* **Your assignment**
Below is the data. Give it again, complete and exact.
Start of Block
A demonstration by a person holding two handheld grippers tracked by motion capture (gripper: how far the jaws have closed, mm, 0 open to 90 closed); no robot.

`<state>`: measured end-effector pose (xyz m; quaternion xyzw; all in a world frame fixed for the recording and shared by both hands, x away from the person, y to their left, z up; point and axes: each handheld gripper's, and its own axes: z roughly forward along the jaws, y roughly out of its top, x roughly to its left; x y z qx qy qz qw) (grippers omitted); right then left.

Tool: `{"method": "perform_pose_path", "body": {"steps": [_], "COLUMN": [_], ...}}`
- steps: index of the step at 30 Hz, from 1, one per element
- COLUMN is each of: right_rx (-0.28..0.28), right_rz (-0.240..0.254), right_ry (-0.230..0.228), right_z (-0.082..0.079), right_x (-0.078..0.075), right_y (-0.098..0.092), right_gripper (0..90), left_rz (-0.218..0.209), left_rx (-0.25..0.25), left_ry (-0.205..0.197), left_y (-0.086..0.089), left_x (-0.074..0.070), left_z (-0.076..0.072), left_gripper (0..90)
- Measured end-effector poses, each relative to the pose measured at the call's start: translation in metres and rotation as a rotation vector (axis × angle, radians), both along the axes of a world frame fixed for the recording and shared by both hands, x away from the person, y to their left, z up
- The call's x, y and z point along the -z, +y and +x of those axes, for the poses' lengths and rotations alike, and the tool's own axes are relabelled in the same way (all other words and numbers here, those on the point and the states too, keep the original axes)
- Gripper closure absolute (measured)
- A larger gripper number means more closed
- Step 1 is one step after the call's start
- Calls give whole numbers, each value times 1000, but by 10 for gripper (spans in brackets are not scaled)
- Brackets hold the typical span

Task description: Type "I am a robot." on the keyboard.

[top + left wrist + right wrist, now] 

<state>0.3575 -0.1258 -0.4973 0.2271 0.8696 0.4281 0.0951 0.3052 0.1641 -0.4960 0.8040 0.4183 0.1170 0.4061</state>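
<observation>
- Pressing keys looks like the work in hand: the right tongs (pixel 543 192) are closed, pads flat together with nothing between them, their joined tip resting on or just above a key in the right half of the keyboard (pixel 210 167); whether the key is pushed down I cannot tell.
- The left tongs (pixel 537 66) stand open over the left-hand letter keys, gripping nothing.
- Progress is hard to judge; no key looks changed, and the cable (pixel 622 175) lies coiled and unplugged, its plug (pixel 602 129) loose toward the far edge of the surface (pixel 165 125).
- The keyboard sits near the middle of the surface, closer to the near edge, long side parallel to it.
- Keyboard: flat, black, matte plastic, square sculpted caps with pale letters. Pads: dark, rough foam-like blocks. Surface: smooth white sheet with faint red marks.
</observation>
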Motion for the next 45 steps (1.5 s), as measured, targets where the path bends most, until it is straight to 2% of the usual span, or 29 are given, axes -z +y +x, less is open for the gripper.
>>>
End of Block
* **Written answer**
A demonstration by a person holding two handheld grippers tracked by motion capture (gripper: how far the jaws have closed, mm, 0 open to 90 closed); no robot.

`<state>`: measured end-effector pose (xyz m; quaternion xyzw; all in a world frame fixed for the recording and shared by both hands, x away from the person, y to their left, z up; point and axes: each handheld gripper's, and its own axes: z roughly forward along the jaws, y roughly out of its top, x roughly to its left; x y z qx qy qz qw) (grippers omitted); right then left.

Tool: `{"method": "perform_pose_path", "body": {"steps": [_], "COLUMN": [_], ...}}`
- steps: index of the step at 30 Hz, from 1, one per element
- COLUMN is each of: right_rx (-0.28..0.28), right_rz (-0.240..0.254), right_ry (-0.230..0.228), right_z (-0.082..0.079), right_x (-0.078..0.075), right_y (-0.098..0.092), right_gripper (0..90), left_rz (-0.218..0.209), left_rx (-0.25..0.25), left_ry (-0.205..0.197), left_y (-0.086..0.089), left_x (-0.074..0.070), left_z (-0.076..0.072), left_gripper (0..90)
- Measured end-effector poses, each relative to the pose measured at the call's start: translation in metres and rotation as a rotation vector (axis × angle, radians), both along the axes of a world frame fixed for the recording and shared by both hands, x away from the person, y to their left, z up
- The call's x, y and z point along the -z, +y and +x of those axes, for the poses' lengths and rotations alike, and the tool's own axes are relabelled in the same way (all other words and numbers here, those on the point and the states too, keep the original axes)
- Gripper closure absolute (measured)
- A larger gripper number means more closed
- Step 1 is one step after the call's start
- Calls give whole numbers, each value times 1000, but by 10 for gripper (spans in brackets are not scaled)
- Brackets hold the typical span

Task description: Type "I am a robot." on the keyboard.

[top + left wrist + right wrist, now] 

<state>0.3575 -0.1258 -0.4973 0.2271 0.8696 0.4281 0.0951 0.3052 0.1641 -0.4960 0.8040 0.4183 0.1170 0.4061</state>
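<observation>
- Pressing keys looks like the work in hand: the right tongs (pixel 543 192) are closed, pads flat together with nothing between them, their joined tip resting on or just above a key in the right half of the keyboard (pixel 210 167); whether the key is pushed down I cannot tell.
- The left tongs (pixel 537 66) stand open over the left-hand letter keys, gripping nothing.
- Progress is hard to judge; no key looks changed, and the cable (pixel 622 175) lies coiled and unplugged, its plug (pixel 602 129) loose toward the far edge of the surface (pixel 165 125).
- The keyboard sits near the middle of the surface, closer to the near edge, long side parallel to it.
- Keyboard: flat, black, matte plastic, square sculpted caps with pale letters. Pads: dark, rough foam-like blocks. Surface: smooth white sheet with faint red marks.
</observation>
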Motion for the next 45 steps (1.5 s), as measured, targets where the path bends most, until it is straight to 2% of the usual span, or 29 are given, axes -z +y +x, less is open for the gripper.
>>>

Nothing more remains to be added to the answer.